La Regione Sardegna proroga i termini per i finanziamenti destinati ai restauri di immobili

La Regione proroga i termini relativi ai finanziamenti degli interventi di manutenzione, restauro, risanamento conservativo e ristrutturazione destinati ai proprietari di immobili che ne hanno fatto richiesta, per consentire ai Comuni di gestire tutte le pratiche arretrate e ai cittadini di portare a termine i lavori. Lo ha deciso la Giunta regionale nel corso dell’ultima seduta, su proposta dell’Assessore dell’Urbanistica e degli Enti locali, Quirico Sanna. Due gli obiettivi: consentire ai Comuni la chiusura delle procedure amministrative legate alla concessione del beneficio e permettere ai privati il completamento delle procedure autorizzative e l’avvio dei lavori.

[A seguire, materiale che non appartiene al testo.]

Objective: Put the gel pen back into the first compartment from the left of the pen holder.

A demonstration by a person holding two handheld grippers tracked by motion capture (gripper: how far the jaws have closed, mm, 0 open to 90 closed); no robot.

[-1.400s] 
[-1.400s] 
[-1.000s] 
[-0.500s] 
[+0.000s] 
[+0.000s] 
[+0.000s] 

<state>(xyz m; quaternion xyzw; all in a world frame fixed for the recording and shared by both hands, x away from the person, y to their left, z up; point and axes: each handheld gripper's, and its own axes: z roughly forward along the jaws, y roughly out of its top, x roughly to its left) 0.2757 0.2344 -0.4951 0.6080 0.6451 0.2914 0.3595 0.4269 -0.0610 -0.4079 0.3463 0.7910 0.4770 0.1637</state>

“Abbiamo dato una risposta concreta alle esigenze delle Amministrazioni e dei privati cittadini che nel corso di questi mesi, alla luce del protrarsi della situazione di emergenza sanitaria e dei conseguenti ritardi, hanno manifestato la necessità di una proroga delle scadenze fissate per poter usufruire del contributo e portare a compimento i progetti di recupero del proprio immobile”, ha spiegato l’Assessore Sanna, evidenziando le ricadute di carattere economico strettamente legate alla misura. “L’edilizia e il mondo delle costruzioni in genere sono tra i comparti che più hanno risentito della crisi economica – continua l’esponente della Giunta Solinas - Abbiamo deciso di fissare nuovi termini a vantaggio dei proprietari degli immobili, dei Comuni e del settore edile nella consapevolezza dell’importanza che esso riveste nell’economia della Sardegna, in un’ottica di rilancio dello sviluppo e della crescita”.

Il termine per la comunicazione alla Regione di eventuali rinunciatari da parte dei Comuni è ora fissato al 30 settembre. I cittadini idonei a ricevere il contributo potranno richiedere eventuali titoli abilitativi/autorizzazioni/nulla osta entro 22 mesi dalla comunicazione di inserimento negli elenchi dei beneficiari. Infine, come terzo punto vincolante è previsto che il Comune debba procedere alla revoca dei contributi in caso di mancato inizio dei lavori entro il termine previsto dalla specifica normativa di settore e indicato nel titolo edilizio.